Le journalisme c’est le contact et la distance

disait Hubert Beuve-Mery, fondateur du Monde. Pour le pouvoir - et pour d’autres raisons- c’est la même chose : contact et distance. Pour faire connaître son action, contact... pour préserver le minimum de secret nécessaire à l’efficacité de l’action : distance. 

Emmanuel Macron apprend à être président sur le tas... Le ton, plus avenant, plus compréhensif des exigences de notre métier et des nécessités du sien semble désormais de mise à l’Elysée. Tant mieux. Mais eux (responsables politiques) et nous (journalistes) devons maintenant combiner nos exigences dans un nouvel écosystème fait de flux continu de l’info et de réseaux sociaux. 

Politiques et journalistes perdent, dans ce nouvel environnement, beaucoup de leur pouvoir et donc de leur aura.

C’est à dire ?

Les élus semblent moins capables de peser sur le cours des choses, tout juste bons à tenter d’adapter le pays à un monde qui défie notre modèle. La mondialisation, l’interdépendance, les contraintes extérieures et maintenant climatiques, rendent les puissants moins puissants et leur légitimité démocratique en subit les conséquences. 

Les populistes, de partout, en embuscades, prétendent avoir les solutions pour retrouver les manettes de la souveraineté. Leur discours simple ne s’embarrasse pas de la vérité, forcément complexe, et fustigent d’abord la presse dite mainstream. Ils ont leurs médias, sur Internet, et, dans certains pays, leurs officines qui travestissement de la vérité à grande échèle. 

La presse pluraliste des démocraties libérales est attaquée économiquement et dans son mode de fonctionnement.
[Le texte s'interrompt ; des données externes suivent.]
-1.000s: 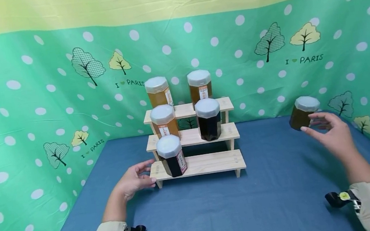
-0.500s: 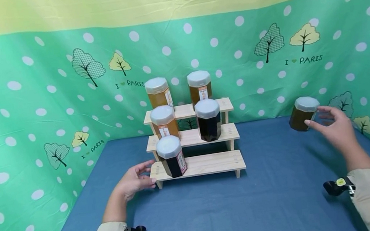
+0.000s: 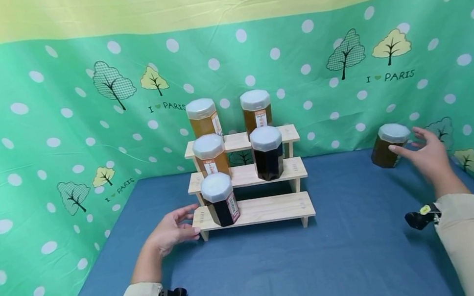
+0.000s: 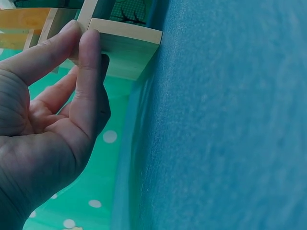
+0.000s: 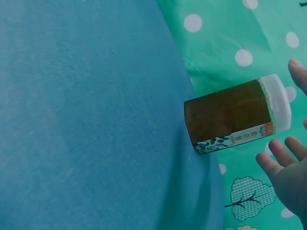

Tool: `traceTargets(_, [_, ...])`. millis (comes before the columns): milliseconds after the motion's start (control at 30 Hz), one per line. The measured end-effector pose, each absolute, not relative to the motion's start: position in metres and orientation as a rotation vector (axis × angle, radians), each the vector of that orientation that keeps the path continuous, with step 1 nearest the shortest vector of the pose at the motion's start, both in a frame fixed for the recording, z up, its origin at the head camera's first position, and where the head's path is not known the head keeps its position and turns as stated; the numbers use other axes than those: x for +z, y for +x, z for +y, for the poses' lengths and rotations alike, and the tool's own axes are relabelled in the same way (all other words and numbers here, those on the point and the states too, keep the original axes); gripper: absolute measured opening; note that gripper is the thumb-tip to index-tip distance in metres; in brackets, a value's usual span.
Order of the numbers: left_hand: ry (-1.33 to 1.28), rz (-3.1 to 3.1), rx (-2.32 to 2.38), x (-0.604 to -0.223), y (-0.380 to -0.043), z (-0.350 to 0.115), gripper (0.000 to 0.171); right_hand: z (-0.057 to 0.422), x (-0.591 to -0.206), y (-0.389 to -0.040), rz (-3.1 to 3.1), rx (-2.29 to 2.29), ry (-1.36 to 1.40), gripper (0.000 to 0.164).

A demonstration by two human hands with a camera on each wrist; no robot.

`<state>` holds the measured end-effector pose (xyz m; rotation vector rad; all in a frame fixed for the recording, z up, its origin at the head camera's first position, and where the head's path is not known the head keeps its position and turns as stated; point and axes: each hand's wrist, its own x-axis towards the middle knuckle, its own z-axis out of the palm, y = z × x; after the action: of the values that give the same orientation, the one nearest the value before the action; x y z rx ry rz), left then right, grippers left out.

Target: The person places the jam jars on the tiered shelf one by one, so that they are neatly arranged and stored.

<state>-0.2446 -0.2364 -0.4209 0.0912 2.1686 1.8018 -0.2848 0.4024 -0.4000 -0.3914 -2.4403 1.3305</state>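
A three-tier wooden stand [image 3: 271,208] is at the middle of the table. My left hand [image 3: 173,230] pinches the left end of its lowest shelf between thumb and fingers; the left wrist view shows the fingertips on the shelf corner [image 4: 124,31]. At the far right, a brown jar [image 3: 383,150] with a whitish lid stands upright on the table. Beside it is my right hand [image 3: 433,158], fingers spread and thumb overlapping the jar in the head view. In the right wrist view a gap shows between the fingers and the jar [image 5: 230,112], whose label faces that camera.
Two jars, amber [image 3: 203,124] and brown [image 3: 252,119], stand on the top shelf. The middle shelf bears an orange jar [image 3: 221,162] and a dark jar [image 3: 269,162]. A dark jar [image 3: 220,212] sits at the lowest shelf's left. Green dotted cloth [image 3: 311,104] hangs behind.
My right hand has let go of the brown jar, its fingers parting and drawing back to the right of it. The jar stays where it was. My left hand and the stand have not moved.
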Motion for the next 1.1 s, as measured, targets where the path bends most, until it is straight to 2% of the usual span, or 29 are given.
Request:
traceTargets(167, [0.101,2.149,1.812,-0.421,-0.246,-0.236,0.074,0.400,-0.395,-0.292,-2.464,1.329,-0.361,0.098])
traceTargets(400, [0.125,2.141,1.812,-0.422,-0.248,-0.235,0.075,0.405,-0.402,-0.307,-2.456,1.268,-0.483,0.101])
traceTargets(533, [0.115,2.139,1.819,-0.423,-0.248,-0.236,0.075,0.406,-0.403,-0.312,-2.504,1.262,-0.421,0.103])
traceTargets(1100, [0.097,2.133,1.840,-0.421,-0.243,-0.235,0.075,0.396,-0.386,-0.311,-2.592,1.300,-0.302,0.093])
Algorithmes et communautés d’utilisateurs d’Internet se confortent chacun dans sa vérité grégaire. 

Hier, le président, dans son discours, a décrit ce phénomène et souligné que, lui comme nous, étions menacés par les mêmes forces. Ce n’est pas faux. Mais cette façon de mettre dans le même bateau pouvoir et contre-pouvoir peut aboutir à l’inverse du but recherché. 

C’est justement parce qu’une bonne partie de la population pense que nous sommes un peu trop dans le même bateau (contact mais pas distance), que politiques et journalistes perdent du crédit. Le baromètre des médias publié aujourd’hui par La Croix nous renseigne ... La radio, récolte le plus de confiance (merci !) mais 50% seulement ! La presse écrite 46% ; la télévision 40% et Internet après une pointe à 39% de confiance en 2015 (c’est à dire comme la télé) n’est plus qu’à 23... La confiance ne règne pas sur Internet... 

Mais – et tout est là- ce média qui abrite la presse professionnelle et les pourvoyeurs de fake news est, le seul média à progresser en volume d’utilisation pour s’informer depuis 2015. Il est désormais le premier chez les moins de 35 ans.